Investigation Methodology

The methodology section of your language investigation explains how you collected your data and, crucially, why you collected it that way. It is short — typically only 300–400 words of your ~2,000-word report — but it does heavy lifting. A strong methodology reassures the moderator that your data collection was systematic, ethical and fit for your research question, rather than haphazard. It also sets up the evaluation you will return to in your conclusion, because every methodological choice carries limitations you will later weigh honestly. This lesson covers the main data-collection methods, the distinction between quantitative and qualitative approaches, sampling, the central importance of research ethics, the observer's paradox, and how to write the section up.

Quantitative, Qualitative and Mixed Methods

Before choosing a method, decide on your overall approach, because it shapes everything else.

Key Definition: Quantitative data — numerical data produced by counting and measuring linguistic features (e.g. frequency of hedges per 100 words). Qualitative data — interpretive data about how language functions in context (e.g. how a particular hedge softens a face-threatening act). Most strong investigations are mixed-methods: they count patterns and interpret what those patterns mean.

Quantitative analysis answers "how much / how often" and lets you present clear comparisons in tables; qualitative analysis answers "how and why," and is where the deeper AO3 marks live. Counting that "female speakers used 7.8 hedges per 100 words to males' 4.2" is quantitative; explaining that those hedges largely served a relational rather than an uncertainty function is qualitative. A mixed approach — count, then interpret — almost always outperforms either alone, because the numbers locate the pattern and the interpretation explains its significance.

Data Collection Methods

Several main methods are available. Your choice should follow from your research question, not the other way round.

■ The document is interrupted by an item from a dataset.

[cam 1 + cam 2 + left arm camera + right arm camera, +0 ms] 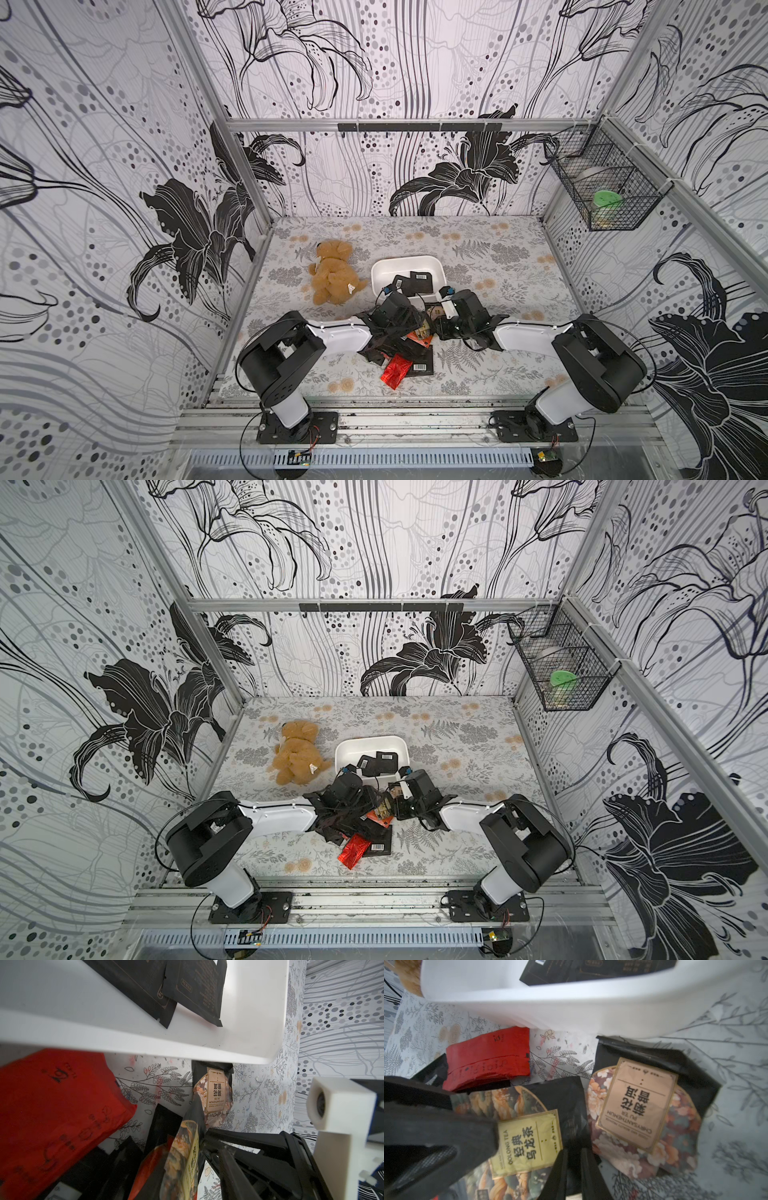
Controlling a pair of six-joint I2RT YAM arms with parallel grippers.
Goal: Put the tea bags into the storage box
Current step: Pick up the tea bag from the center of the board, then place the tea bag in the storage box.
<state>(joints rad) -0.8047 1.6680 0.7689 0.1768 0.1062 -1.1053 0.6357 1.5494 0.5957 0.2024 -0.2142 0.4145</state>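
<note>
With right gripper (574, 1150) fingers (559, 1174) almost closed, pinching the black edge of the oolong tea bag (527, 1138); left gripper (415, 326) close beside, grip impossible to tell; storage box (591, 1012) just ahead beyond the bag, long wall crosswise.

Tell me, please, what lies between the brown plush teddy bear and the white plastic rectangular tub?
Only a narrow bare strip of floral table cover separates the teddy bear from the white tub, as both top views show.

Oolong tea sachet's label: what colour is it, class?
Pale yellow-green with black lettering; the oolong tea sachet shows best in the right wrist view.
</note>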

1. Recording and transcription

Recording spoken language and transcribing it suits topics involving:

Spoken interaction (conversation, classroom discourse, interviews)
Child language acquisition
Accent and dialect features
Language and power in spoken settings

Key Definition: Transcription — converting spoken language into written form using conventions that represent features such as pauses, overlaps, stress and intonation. The level of detail should match your focus: a lexical study needs only a light transcription; a study of turn-taking or prosody needs a far more detailed one.

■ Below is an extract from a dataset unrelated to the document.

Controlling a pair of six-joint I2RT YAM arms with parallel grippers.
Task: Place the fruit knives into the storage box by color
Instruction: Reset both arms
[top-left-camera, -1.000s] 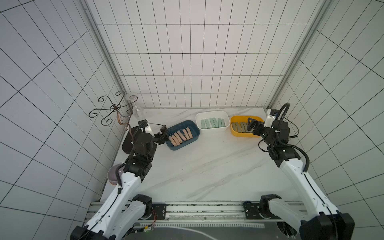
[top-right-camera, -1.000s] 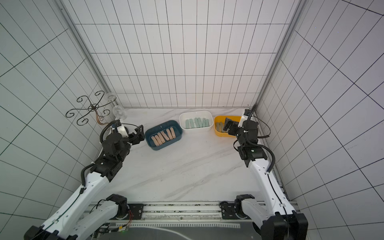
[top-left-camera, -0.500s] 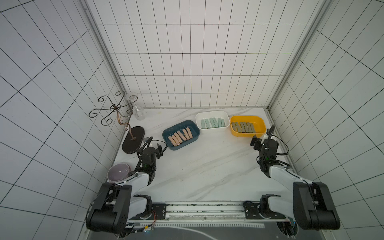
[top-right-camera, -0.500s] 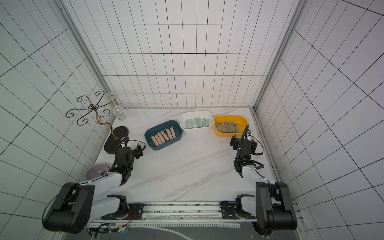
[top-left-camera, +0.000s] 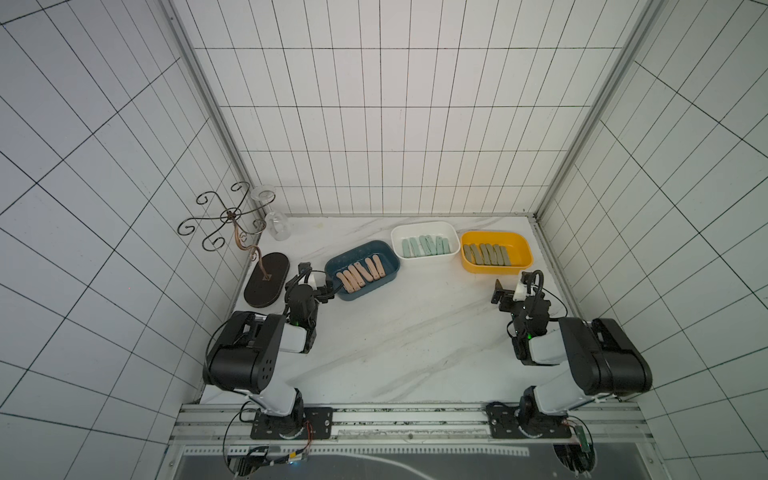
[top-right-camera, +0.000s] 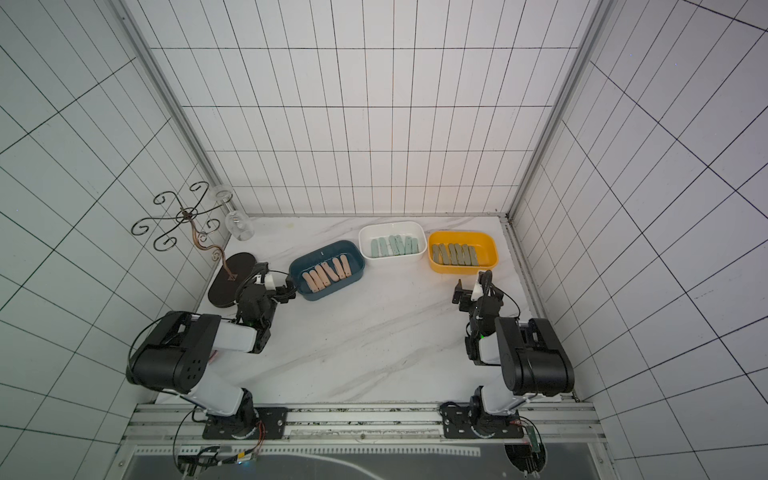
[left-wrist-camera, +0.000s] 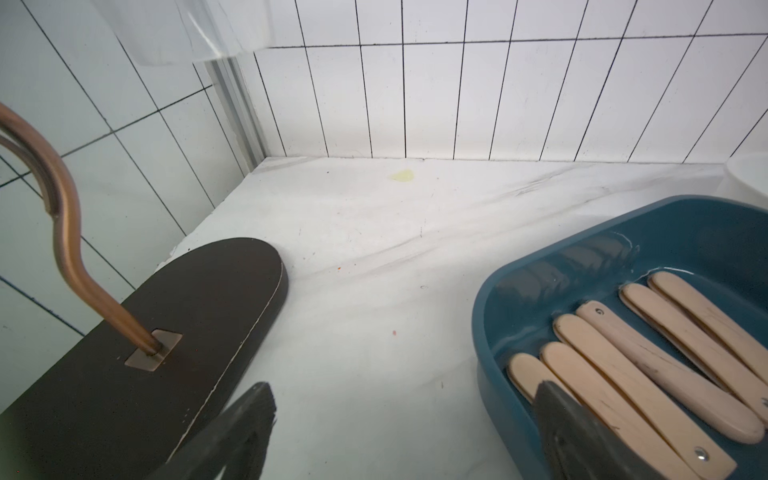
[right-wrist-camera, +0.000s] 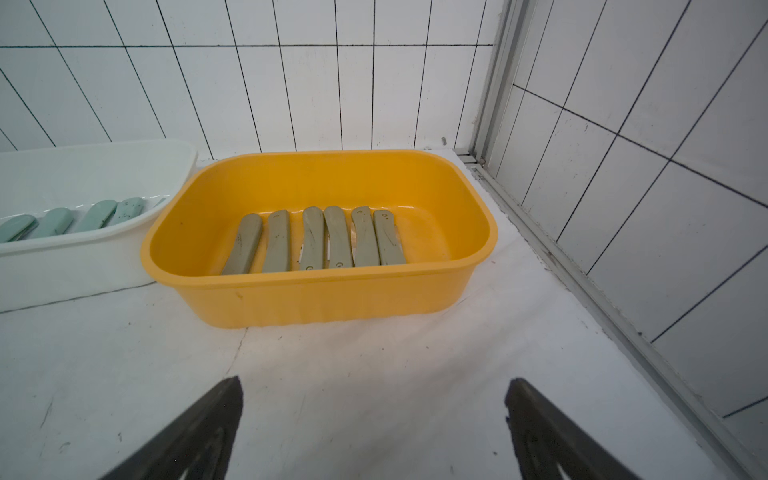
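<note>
Sitting folded by the rail, both arms are keeping low over the surface (top-left-camera: 399, 332). The left end effector (left-wrist-camera: 405, 388) is holding its jaws apart and empty, one finger reaching over the rim of the blue box (left-wrist-camera: 523, 286). The right end effector (right-wrist-camera: 374, 384) is gaping too, with nothing between, just short of the yellow box (right-wrist-camera: 316, 295). Farther back, the peach-pink knives (top-left-camera: 360, 273) are lying side by side in the blue box, the mint-green knives (top-left-camera: 424, 246) in the white box (top-left-camera: 419, 230), and the olive-grey knives (right-wrist-camera: 313, 239) in the yellow one. No loose knife is showing outside them, so the sorting is looking done. Each knife is probably going to handle as light, stiff and slick (flat too, and packed close), so pinching across the narrow width near mid-length is looking safest.
</note>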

A common set of transcription conventions

Symbol	Meaning
(.)	Micropause (under one second)
(2.0)	Timed pause, in seconds
// or [	Onset of overlapping speech
=	Latching (no audible gap between turns)
CAPITALS	Increased volume or emphasis
::	Elongated sound (e.g. "so::")
(( ))	Non-verbal or contextual notes
(xxx)	Unclear or uncertain transcription
↑ ↓	Marked rising or falling intonation

Select only the conventions your investigation needs, and — importantly — apply them consistently, because inconsistent transcription quietly undermines the reliability of every count you later make.

Practical recording tips

A phone is usually adequate, but test it first and record a short trial.
Place the device centrally so every speaker is audible.
Record more than you expect to need; you can select the richest extract later.
Transcribe promptly, while the interaction is fresh, and listen repeatedly for accuracy.

2. Questionnaires and surveys

Questionnaires collect attitudinal data — opinions, beliefs and perceptions about language. They suit accent and dialect attitudes, attitudes to language change, and matched-guise studies (listeners rate the same speaker recorded in two varieties).

Design principles:

Mix closed items (e.g. Likert scales, "strongly agree"–"strongly disagree") with open items that invite explanation.
Avoid leading questions that steer the respondent toward an answer.
Keep it short; concentration fades fast.
Pilot it on a few people to catch ambiguities.
Include demographic items (age, region) only where they are relevant to your analysis.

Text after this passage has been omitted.